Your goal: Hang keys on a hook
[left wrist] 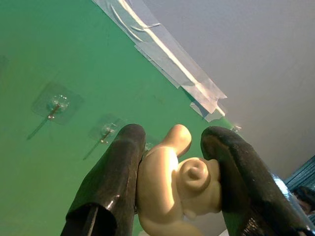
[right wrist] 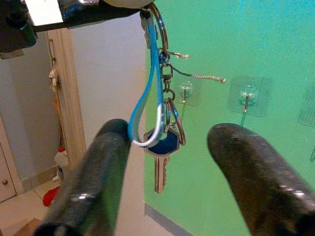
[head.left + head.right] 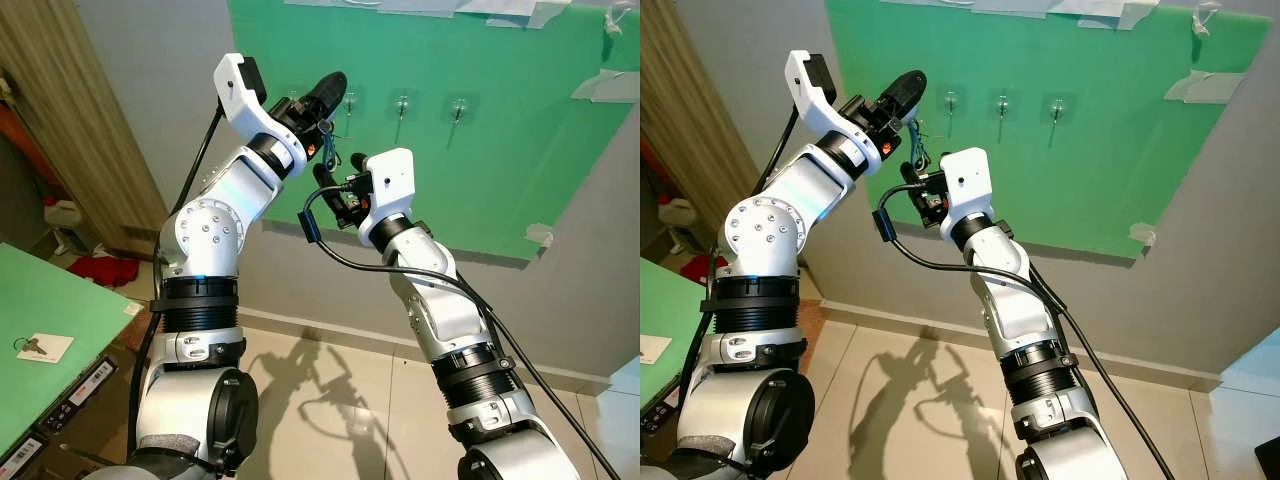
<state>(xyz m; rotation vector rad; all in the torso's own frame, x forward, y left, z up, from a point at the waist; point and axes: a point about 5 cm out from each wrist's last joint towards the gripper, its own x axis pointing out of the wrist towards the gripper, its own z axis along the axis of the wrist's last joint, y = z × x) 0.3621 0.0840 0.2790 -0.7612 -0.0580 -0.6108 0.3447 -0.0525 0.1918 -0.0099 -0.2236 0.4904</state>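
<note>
Both arms are raised toward a green panel (image 3: 500,150) fixed to a grey wall, seen in the upper half of the head views. Three clear adhesive hooks (image 3: 402,104) are set in a row along the panel's upper part. The left gripper (image 3: 322,92), at upper centre of the left eye view, is clamped on a cream figurine charm (image 1: 174,184), which is pressed between its two black fingers (image 1: 110,184) in the left wrist view. From this charm the keys (image 2: 161,147) hang down on a ring with a blue strap loop (image 2: 147,93); a blue-headed key is lowest, just in front of the panel and beside the leftmost hook. The right gripper (image 2: 170,182) is held just below the left one, its fingers spread wide, with the hanging bunch between them and not gripped. At lower left a green bench (image 3: 40,310) carries a second key on a white card (image 3: 42,347).
</note>
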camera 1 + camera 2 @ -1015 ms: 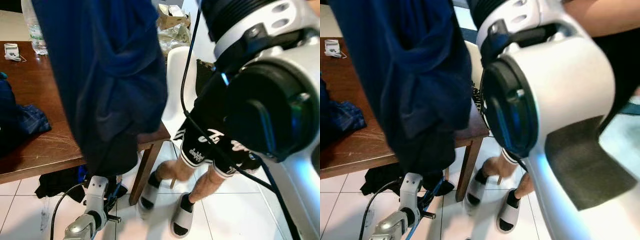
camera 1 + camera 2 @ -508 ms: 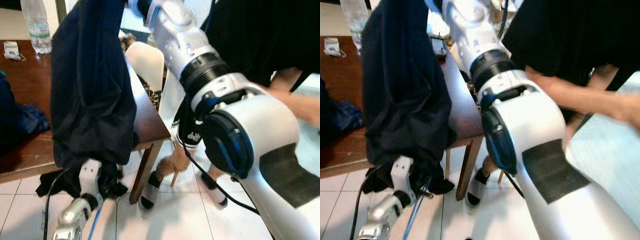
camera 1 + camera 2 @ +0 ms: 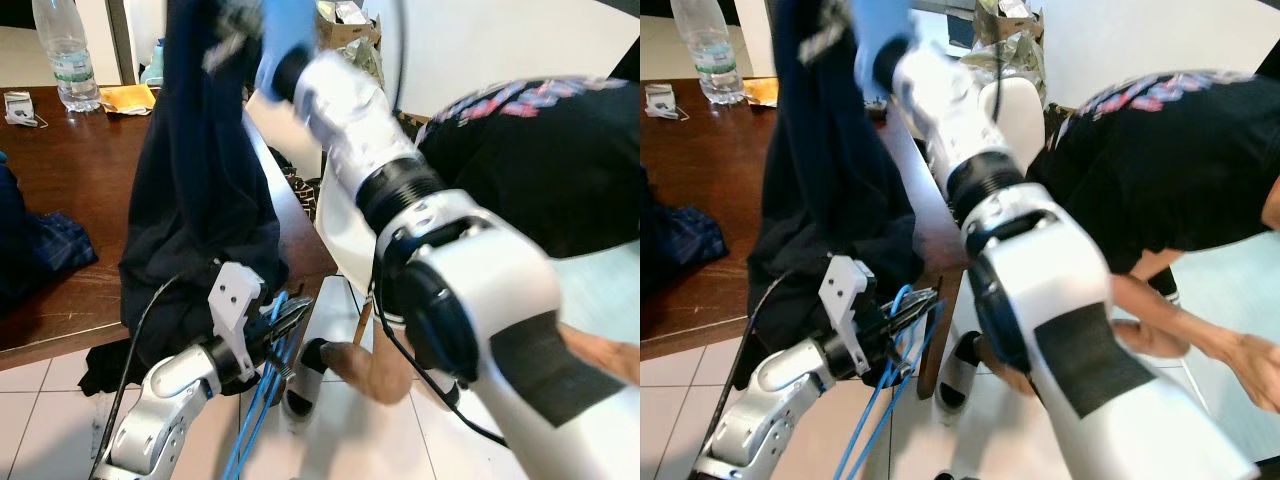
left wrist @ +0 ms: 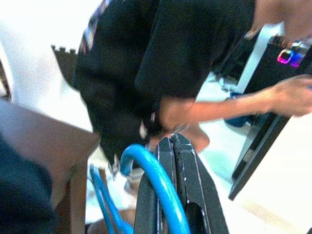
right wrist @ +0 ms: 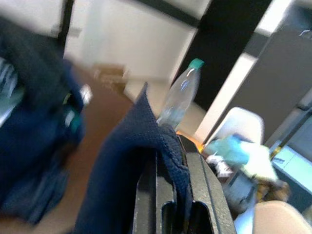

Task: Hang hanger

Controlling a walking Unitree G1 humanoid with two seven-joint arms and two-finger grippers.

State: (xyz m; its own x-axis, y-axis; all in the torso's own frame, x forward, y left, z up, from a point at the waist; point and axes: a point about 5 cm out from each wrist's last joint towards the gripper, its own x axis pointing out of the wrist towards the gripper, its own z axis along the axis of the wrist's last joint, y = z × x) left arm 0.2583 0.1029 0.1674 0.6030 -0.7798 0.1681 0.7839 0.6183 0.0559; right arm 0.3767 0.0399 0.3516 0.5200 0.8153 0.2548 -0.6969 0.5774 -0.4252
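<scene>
Blue hanger [image 3: 262, 395] is pinched between the closed fingers of the left gripper [image 3: 283, 322], low beside the table's [image 3: 70, 190] corner; its hook curves over the fingertips [image 4: 181, 161] in the left wrist view. Dark navy cloth [image 3: 205, 190] is held up above the table edge by the right gripper [image 5: 170, 161], whose fingers are clamped on a fold of it. Cloth hangs down to the table corner, just above the left gripper. A bottle [image 3: 58, 55] stands at the table's far edge. A person [image 3: 1170, 170] in a black shirt is bent over to the right, near a white chair [image 3: 1015, 110].
</scene>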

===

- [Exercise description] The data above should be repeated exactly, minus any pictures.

- [Written response]
Your goal: Hang keys on a hook
[left wrist] 
[right wrist] 
[head.left + head.right] 
<state>(xyz m; rotation vector rad; all in the torso's own frame, x forward, y left, z up, from a point at the waist; point and axes: a point about 5 cm out from each wrist's last joint towards the gripper, its own x axis pointing out of the wrist towards the gripper, its own z axis along the axis of the wrist's last joint, y = z × x) 0.3621 0.0840 0.2790 -0.7612 -0.0580 -0.6108 0.3447 -0.0525 0.1918 -0.0099 -0.2236 0.4904</state>
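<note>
Both arms are raised toward a green panel (image 3: 500,150) fixed to a grey wall, seen in the upper half of the head views. Three clear adhesive hooks (image 3: 402,104) are set in a row along the panel's upper part. The left gripper (image 3: 322,92), at upper centre of the left eye view, is clamped on a cream figurine charm (image 1: 174,184), which is pressed between its two black fingers (image 1: 110,184) in the left wrist view. From this charm the keys (image 2: 161,147) hang down on a ring with a blue strap loop (image 2: 147,93); a blue-headed key is lowest, just in front of the panel and beside the leftmost hook. The right gripper (image 2: 170,182) is held just below the left one, its fingers spread wide, with the hanging bunch between them and not gripped. At lower left a green bench (image 3: 40,310) carries a second key on a white card (image 3: 42,347).
</note>
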camera 1 + camera 2 @ -1015 ms: 
camera 1 + camera 2 @ -508 ms: 
camera 1 + camera 2 @ +0 ms: 
left wrist @ +0 ms: 
right wrist @ +0 ms: 

Task: Hang hanger

Controlling a walking Unitree G1 humanoid with two seven-joint arms and two-finger grippers.

State: (xyz m; its own x-axis, y-axis; all in the torso's own frame, x forward, y left, z up, from a point at the waist; point and axes: a point about 5 cm out from each wrist's last joint towards the gripper, its own x axis pointing out of the wrist towards the gripper, its own z axis along the axis of the wrist's last joint, y = z × x) left arm 0.2583 0.1029 0.1674 0.6030 -0.7798 0.1681 0.7839 0.6183 0.0559; right arm 0.3767 0.0399 0.3516 0.5200 0.8153 0.2548 -0.6969 0.5774 -0.4252
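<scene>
Blue hanger [image 3: 262, 395] is pinched between the closed fingers of the left gripper [image 3: 283, 322], low beside the table's [image 3: 70, 190] corner; its hook curves over the fingertips [image 4: 181, 161] in the left wrist view. Dark navy cloth [image 3: 205, 190] is held up above the table edge by the right gripper [image 5: 170, 161], whose fingers are clamped on a fold of it. Cloth hangs down to the table corner, just above the left gripper. A bottle [image 3: 58, 55] stands at the table's far edge. A person [image 3: 1170, 170] in a black shirt is bent over to the right, near a white chair [image 3: 1015, 110].
</scene>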

What came before is the finished answer.